What Is a Balanced Scorecard?

What Is a Balanced Scorecard?

During this activity, you learn what a balanced scorecard is, the information it provides, and how to best utilize this information. After viewing an example, you will have an opportunity to practice identifying gaps. For your graded assignment, you will identify gaps and make appropriate recommendations.

What is a balanced scorecard?

At its core, the balanced scorecard is a tool an organization can use to measure its performance. Unlike other tools that may focus just on financial measures, for example, the balanced scorecard takes many segments of the organization into account. This creates a more holistic view of the organization's performance without focusing too heavily on any one set of controls. The balanced scorecard generally looks at four aspects of company performance: financial, customer, internal processes, and people/innovation/growth assets. When using a balanced scorecard, a manager will set goals in each of these four areas and measure the organization's process against these goals.

Balanced Scorecard

Assignment

In this assignment, use the scenario and balanced scorecard to fill in the gaps. Then, develop recommendations based on these gaps for each section of the balanced scorecard.

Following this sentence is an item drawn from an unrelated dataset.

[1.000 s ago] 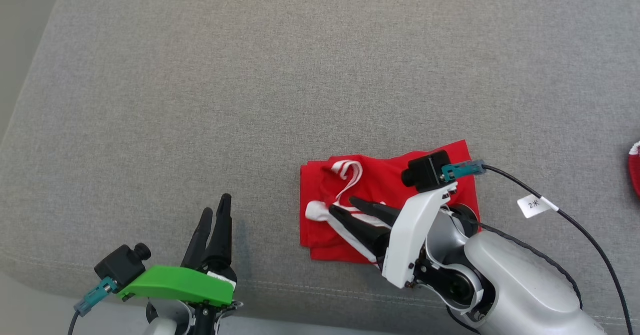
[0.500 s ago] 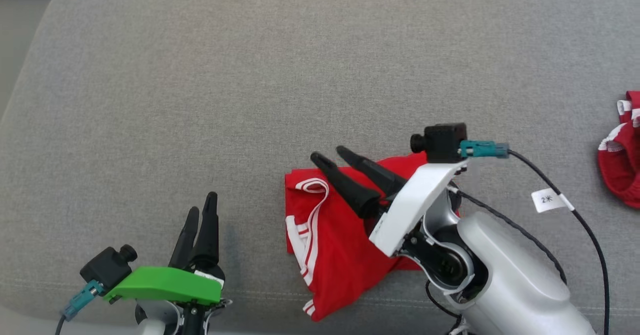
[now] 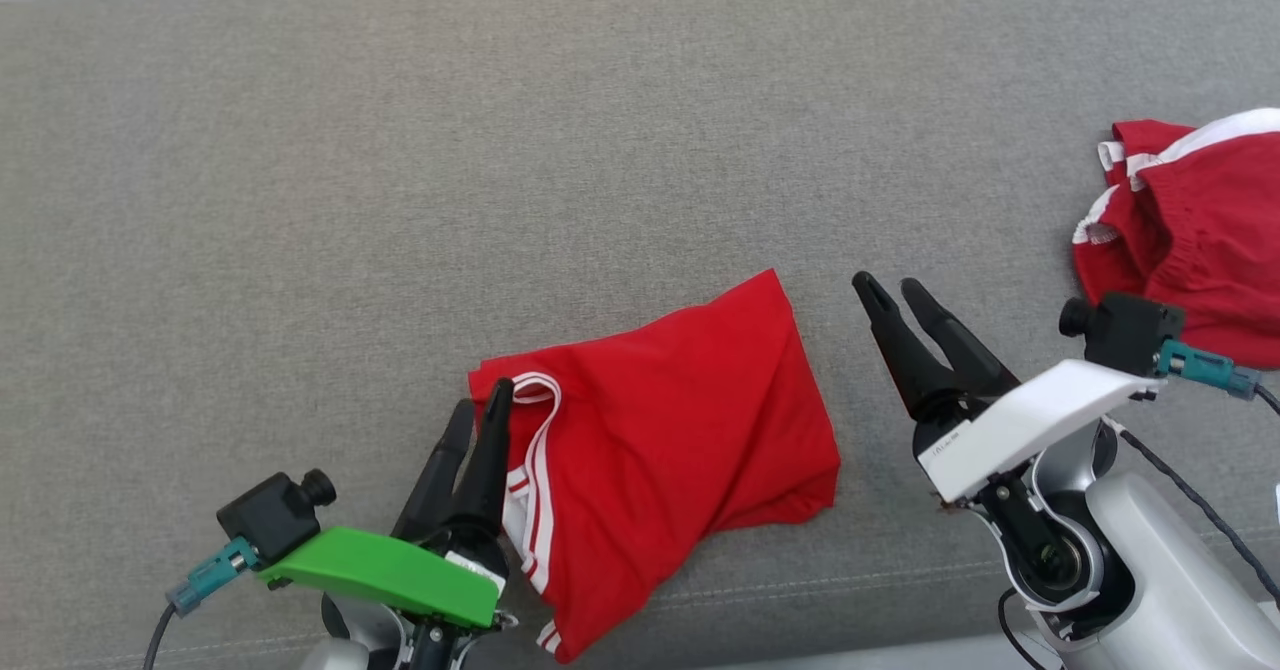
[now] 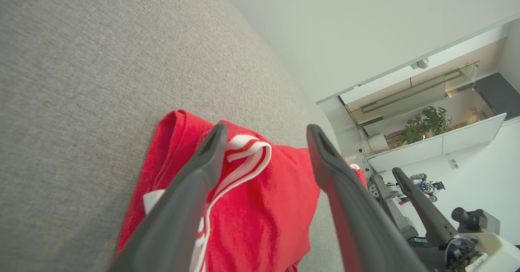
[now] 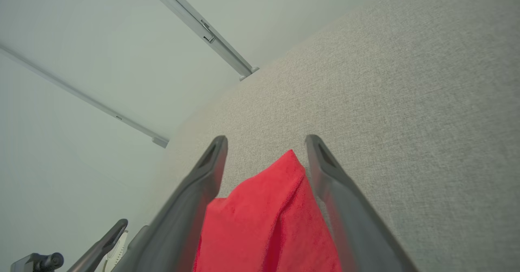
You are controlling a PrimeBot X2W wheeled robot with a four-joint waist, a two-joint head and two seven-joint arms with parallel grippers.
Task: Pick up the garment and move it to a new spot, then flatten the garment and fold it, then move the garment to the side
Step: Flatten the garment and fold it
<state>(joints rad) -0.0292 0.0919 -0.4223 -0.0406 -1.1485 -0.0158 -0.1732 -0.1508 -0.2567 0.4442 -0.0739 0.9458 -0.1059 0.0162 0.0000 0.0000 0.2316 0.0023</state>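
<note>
Red garment (image 3: pixel 680 420) lies crumpled mid-surface (image 3: pixel 400 150) near the front edge, left gripper (image 3: pixel 482 400) released with fingers spread over its striped left hem, right gripper (image 3: pixel 888 286) released, empty, just beside its right side.

Garment (image 3: pixel 680 400) beside left pincer (image 3: pixel 483 400), perhaps touching

There are two red garments with white trim, the folded garment (image 3: pixel 660 430) and the crumpled garment (image 3: pixel 1190 240), one grey upholstered surface (image 3: pixel 400 150), and two dark-fingered grippers, the left gripper (image 3: pixel 482 400) and the right gripper (image 3: pixel 886 283).
</note>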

The balanced scorecard shown below is for Spinner Pet Sitters, a small pet sitting service run by Shelly, a student at the local state university to make extra income. While the service is small, Shelly has four other pet sitters who work for her; these sitters can be considered Shelly's contract employees, as she employs their services as needed on a part-time basis. Spinner Pet Sitters pet sitting services include coming to the customer's house between one and three times a day, walking the animals, feeding the pets, playing with them, cleaning up any waste, and bringing in the home's mail and newspaper.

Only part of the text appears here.